Come dire, che da quasi 15 anni il legislatore ha invitato i docenti a 'prendersi' gli spazi di libertà didattica, anche nell'ambito della valutazione. Semmai il problema è che è sempre stata un'autonomia a metà, non piena. Ed è vero anche che i dirigenti non sempre hanno fatto camminare i loro docenti in questa direzione, spesso preoccupati di 'rispondere' alla legge, piuttosto che di interpretarla appieno.

Il vertice e la base
Per questo, se da una parte lo Stato deve indicare una strada, dall'altra non deve entrare nei minimi particolari, lesivi di quella autonomia che lo stesso regolamento dà in premessa, quando afferma che il Pof " comprende e riconosce le diverse opzioni metodologiche, anche di gruppi minoritari, e valorizza le corrispondenti professionalità" (capo II art. 3).
D'altra parte, se continuamente i docenti protestano per le inadempienze della funzione centrale, il Miur si prende uno spazio di libertà che spetterebbe a tutte le scuole: e così, quando arriverà - ad esempio - una scheda di certificazione del primo ciclo più dettagliata di quella attuale, non si dovrà poi protestare, così come invece è successo quando, a furia di invocare istruzioni operative, lo Stato emanò, nel 2005, il famigerato decreto sul Portfolio (per fortuna mai attuato pienamente dalle scuole).
Di indicazioni ce ne sono già molte nei documenti ministeriali che abbiamo citato, legati al riordino: basterebbe ben guardarli e interpretarli alla luce di una professionalità matura. E' quello che molte scuole hanno fatto e stanno facendo, attivando corsi di aggiornamento per progettare percorsi capaci di sollecitare e certificare competenze: questa è la vera autonomia, quella cioè di docenti e dirigenti che si pongono responsabilmente di fronte alle leggi e ai decreti e le reinterpretano alla luce delle caratteristiche delle proprie istituzioni scolastiche e dei bisogni dei propri alunni, facendosi aiutare anche da soggetti esterni. come le associazioni professionali.

Che cosa chiediamo
Ed è proprio questo che chiediamo allo Stato e al nuovo ministro: non che intervenga per dare istruzioni per l'uso. Semmai che offra sempre più spazio ad insegnanti appassionati del proprio lavoro e che - per questo - soffrono nello stare in una scuola sempre più ridotta a soffocante gabbia burocratica, che risucchia forze e speranze.
Non si chiedono soldi e decreti: al contrario sarebbe necessario uno Stato che 'si ritirasse' un po', lasciando più autonomia.
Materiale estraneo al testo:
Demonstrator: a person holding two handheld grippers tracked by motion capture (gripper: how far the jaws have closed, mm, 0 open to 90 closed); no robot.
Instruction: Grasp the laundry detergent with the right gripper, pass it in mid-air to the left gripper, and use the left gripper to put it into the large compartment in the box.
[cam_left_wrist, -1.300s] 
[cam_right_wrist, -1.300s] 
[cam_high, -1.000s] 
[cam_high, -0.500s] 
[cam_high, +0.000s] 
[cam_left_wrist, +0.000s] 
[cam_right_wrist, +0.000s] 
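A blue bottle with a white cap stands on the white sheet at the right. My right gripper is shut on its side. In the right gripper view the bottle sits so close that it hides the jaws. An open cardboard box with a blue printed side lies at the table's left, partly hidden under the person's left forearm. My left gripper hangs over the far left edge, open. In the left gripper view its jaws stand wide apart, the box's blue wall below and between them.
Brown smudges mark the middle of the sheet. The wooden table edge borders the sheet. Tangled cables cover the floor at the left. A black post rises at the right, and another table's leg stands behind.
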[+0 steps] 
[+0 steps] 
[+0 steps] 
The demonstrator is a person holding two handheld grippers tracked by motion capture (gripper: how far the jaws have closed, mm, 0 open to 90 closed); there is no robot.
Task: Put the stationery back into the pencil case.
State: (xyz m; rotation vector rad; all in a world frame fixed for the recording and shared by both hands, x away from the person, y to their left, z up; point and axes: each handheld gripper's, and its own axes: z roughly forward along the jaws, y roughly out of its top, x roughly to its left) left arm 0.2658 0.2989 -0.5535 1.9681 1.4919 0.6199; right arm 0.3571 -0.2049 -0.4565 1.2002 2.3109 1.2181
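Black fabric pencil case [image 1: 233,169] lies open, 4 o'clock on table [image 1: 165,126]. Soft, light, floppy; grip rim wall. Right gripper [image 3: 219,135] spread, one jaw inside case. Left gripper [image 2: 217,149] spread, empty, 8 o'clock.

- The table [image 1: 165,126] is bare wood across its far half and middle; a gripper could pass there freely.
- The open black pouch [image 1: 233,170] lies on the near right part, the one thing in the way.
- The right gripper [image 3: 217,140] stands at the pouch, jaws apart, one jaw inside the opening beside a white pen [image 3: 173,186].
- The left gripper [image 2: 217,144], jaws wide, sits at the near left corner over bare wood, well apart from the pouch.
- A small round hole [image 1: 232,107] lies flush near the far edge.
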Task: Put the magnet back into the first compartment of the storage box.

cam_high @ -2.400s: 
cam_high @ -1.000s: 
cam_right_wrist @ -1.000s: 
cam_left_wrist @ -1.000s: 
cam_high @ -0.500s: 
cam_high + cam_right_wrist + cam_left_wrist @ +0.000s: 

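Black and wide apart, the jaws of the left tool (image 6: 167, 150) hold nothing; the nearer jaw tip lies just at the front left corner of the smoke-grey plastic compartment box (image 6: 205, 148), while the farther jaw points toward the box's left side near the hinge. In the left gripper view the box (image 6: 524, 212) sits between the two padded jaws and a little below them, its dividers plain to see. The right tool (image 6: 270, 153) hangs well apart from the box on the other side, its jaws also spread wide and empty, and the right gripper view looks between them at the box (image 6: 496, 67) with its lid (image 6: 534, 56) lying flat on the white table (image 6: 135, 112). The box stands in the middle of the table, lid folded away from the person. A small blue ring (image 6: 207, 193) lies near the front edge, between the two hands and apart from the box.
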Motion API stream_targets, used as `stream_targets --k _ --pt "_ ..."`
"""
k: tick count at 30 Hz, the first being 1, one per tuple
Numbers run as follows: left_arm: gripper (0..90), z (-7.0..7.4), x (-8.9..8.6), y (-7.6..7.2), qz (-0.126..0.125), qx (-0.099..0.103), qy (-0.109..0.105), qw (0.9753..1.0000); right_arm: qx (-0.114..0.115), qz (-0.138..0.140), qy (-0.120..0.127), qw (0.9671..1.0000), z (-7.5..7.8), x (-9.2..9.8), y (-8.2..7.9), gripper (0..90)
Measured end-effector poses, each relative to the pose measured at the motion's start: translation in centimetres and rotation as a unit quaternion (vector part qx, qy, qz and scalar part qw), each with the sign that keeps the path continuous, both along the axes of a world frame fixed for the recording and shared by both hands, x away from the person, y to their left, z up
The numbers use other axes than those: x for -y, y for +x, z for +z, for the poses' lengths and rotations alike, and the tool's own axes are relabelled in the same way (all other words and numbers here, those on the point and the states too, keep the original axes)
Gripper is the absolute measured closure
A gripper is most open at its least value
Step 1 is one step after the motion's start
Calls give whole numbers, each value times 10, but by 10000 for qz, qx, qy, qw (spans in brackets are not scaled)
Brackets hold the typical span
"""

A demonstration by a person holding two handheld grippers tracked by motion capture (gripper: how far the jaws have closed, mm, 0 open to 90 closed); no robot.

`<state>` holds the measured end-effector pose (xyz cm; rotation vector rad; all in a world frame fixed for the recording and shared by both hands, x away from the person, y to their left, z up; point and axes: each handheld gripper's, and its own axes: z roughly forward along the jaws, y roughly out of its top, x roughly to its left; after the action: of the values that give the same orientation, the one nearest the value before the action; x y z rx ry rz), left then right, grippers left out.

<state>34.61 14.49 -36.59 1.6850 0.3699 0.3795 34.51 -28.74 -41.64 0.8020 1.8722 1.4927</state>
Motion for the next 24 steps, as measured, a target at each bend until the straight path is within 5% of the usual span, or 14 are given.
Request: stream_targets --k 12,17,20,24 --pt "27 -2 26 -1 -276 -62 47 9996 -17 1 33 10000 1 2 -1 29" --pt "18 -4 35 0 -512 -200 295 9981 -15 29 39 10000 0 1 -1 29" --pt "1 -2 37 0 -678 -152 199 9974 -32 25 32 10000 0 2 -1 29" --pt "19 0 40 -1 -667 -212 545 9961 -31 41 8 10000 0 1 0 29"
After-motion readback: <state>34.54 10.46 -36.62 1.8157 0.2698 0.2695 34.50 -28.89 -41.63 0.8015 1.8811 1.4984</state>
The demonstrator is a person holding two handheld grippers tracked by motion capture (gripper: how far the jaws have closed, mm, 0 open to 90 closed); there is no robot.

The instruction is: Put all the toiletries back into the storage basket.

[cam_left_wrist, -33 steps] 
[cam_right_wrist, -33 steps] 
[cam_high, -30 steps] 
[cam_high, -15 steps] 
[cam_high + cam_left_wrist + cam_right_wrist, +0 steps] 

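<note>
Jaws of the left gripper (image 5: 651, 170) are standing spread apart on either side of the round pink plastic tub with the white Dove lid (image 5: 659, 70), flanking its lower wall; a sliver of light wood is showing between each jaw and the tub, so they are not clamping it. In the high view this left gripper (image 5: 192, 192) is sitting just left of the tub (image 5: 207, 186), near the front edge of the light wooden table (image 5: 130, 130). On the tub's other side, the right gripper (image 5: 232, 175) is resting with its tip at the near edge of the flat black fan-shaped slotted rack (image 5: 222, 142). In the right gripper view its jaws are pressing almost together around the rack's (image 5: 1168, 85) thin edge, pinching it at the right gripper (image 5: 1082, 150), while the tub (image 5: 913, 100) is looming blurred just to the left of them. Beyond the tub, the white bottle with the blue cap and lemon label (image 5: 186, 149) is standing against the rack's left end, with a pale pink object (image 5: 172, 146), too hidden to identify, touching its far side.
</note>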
Sarebbe veramente un atto di grande novità, mettere in risalto appieno tutte quelle scuole e quei singoli insegnanti - e sono molti - che hanno già costruito pezzi di scuola veramente riformata: perché non valorizzarli veramente, attraverso la costituzione - tante volte annunziata e mai realizzata - dell'organico dell'autonomia? Perché non premiare i docenti che in classe, costruiscono la vera riforma? Quella silenziosa e profonda, di maestri appassionati che amano il loro mestiere e hanno a cuore quei volti che ogni mattina si trovano di fronte e che chiedono un senso a cui ancorarsi.
La vera autonomia non la si concede: la si deve solo riconoscere.